In July, 1997, it was reported that the number of migrant farm
workers in Delmarva would be only 2,500 to 3,000 in 1997 because of
weather that delayed the crops. Several major growers, including
Gargiulo and Farmex, ceased growing tomatoes and vegetables,
eliminating 400 and 1,000 jobs. Taylor & Fulton announced a
100-acre reduction in tomato plantings, which will reduce its farm
worker employment from 700 to 500 workers. Byrd Foods Inc. in
Parksley filed for bankruptcy protection and reduced plantings; in
1996, yields were reduced by half or more because of wet weather.
Many farmers in the Delmarva area are switching from fruits and
vegetables to grains; tomato acreage is expected to drop from 3,500
acres in 1996 to 2500 in 1997, while soybean acreage is expected to
increase by 3,600 acres.
Migrants are more often apprehended en route to Delmarva than in
Delmarva. In July 1997, 35 of 42 Guatemalan and Mexican workers
traveling from Valdosta, Georgia to harvest tomatoes for L&E
Farms in Eastville in Northampton County, Virginia were apprehended
by the INS when a state trooper stopped their converted bus for a
broken tail light. When the workers said they were unauthorized, the
bus owned by a contractor based in Immokalee, Florida, was
Many Latinos are drawn to year-round food processing jobs,
especially poultry processing. Poultry is a $1.6 billion industry on
the Delmarva peninsula, which anchors the top of a U-shaped poultry
belt that runs from Delmarva south to the Shenandoah Valley through
North Carolina and Georgia and north to Arkansas and Missouri.

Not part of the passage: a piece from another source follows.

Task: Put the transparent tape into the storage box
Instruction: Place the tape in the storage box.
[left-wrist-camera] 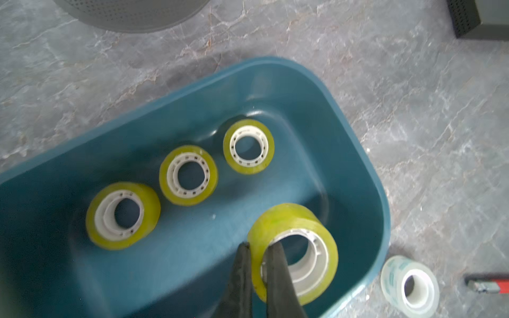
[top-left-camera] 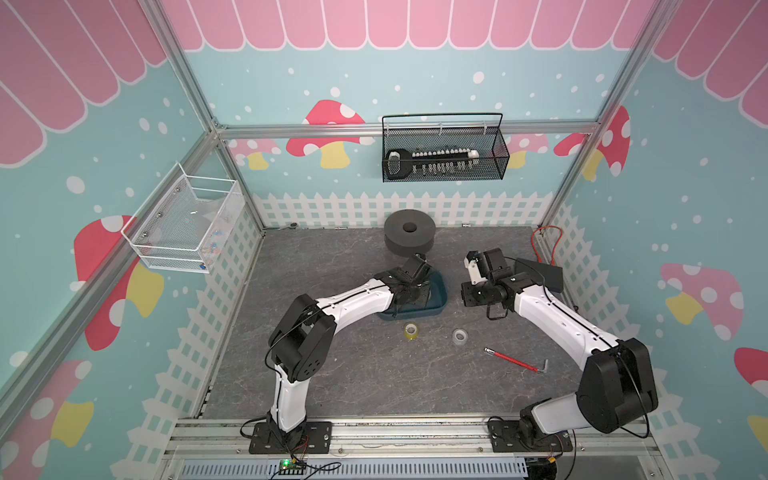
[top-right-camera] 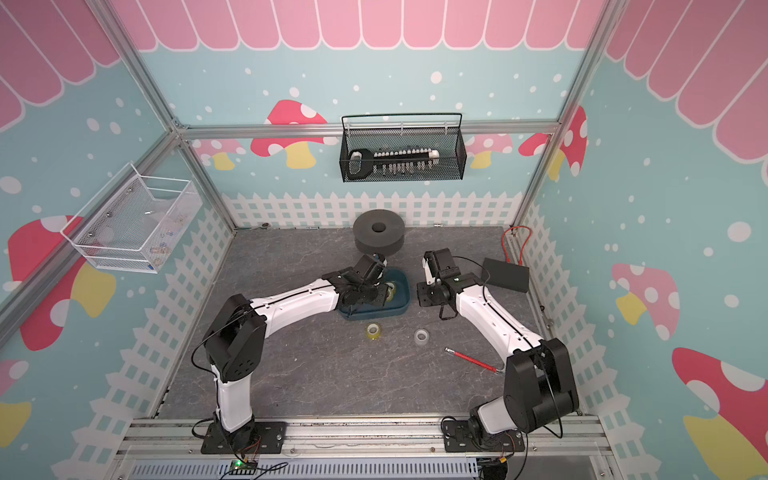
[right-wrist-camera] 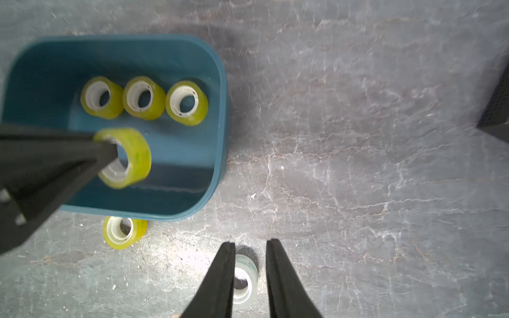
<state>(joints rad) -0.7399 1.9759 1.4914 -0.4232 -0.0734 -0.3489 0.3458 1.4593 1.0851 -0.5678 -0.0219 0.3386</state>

The poultry processing industry initially employed women who were
looking for supplementary earnings, including many African-Americans.
The Delmarva Poultry Industry said in fall 1996 that 3,200 Latino
immigrants were employed by six area poultry processors-- Allen
Family Foods, Delmarva Poultry Industry, Townsends Inc., Perdue Farms
Inc. and Mountaire Farms--including one-third, or 1,138, Hispanics
employed by Perdue, where Latinos are 40 percent of the work force.
Townsends reported in summer 1996 that one-third of the 2,000 workers
at its Millsboro, Delaware plant were non-citizens.
Most Delmarva poultry processors participate in the INS's
Employment Verification Pilot, in which immigrant A-numbers are sent
to the INS via modem and checked against the Alien Status
Verification Index, a data base with 50 million immigration records
that is maintained for the INS by Lockheed Martin Information
Within seconds, the employer gets one of two responses from the
INS - -"employment authorized" or "institute secondary verification,"
which means that the employer sends the INS additional information
from the I-9 form. The INS responds to the secondary verification
information within three days. If the employee's right to work cannot
be verified after secondary verification, the employee has 30 days to
contact the INS and verify his right to work. After 30 days, if the
employee has not received work authorization, he is not eligible to
work in the US.
Georgetown, Delaware has been transformed by immigration, largely
from Guatemala. It had a relatively large supply of low-cost housing,
and thus became the preferred residence for immigrant poultry
workers, who often pay $500 per month to share a house with four to
six others. There is a Spanish-language cable television station, a
Spanish-language newspaper, and a Spanish-language radio station, as
well as Latino-oriented stores and restaurants.
According to the Georgetown mayor, local workers shunned poultry
processing jobs, while "[Guatemalan] people will work 80
hours a week if the plant will let them." A local priest says that
the poultry plants turned to Latinos after they "pretty much
exhausted" the local African-American work force.
The mayor estimates that $300,000 per month is sent via the local
post office to the families of the workers in Guatemala.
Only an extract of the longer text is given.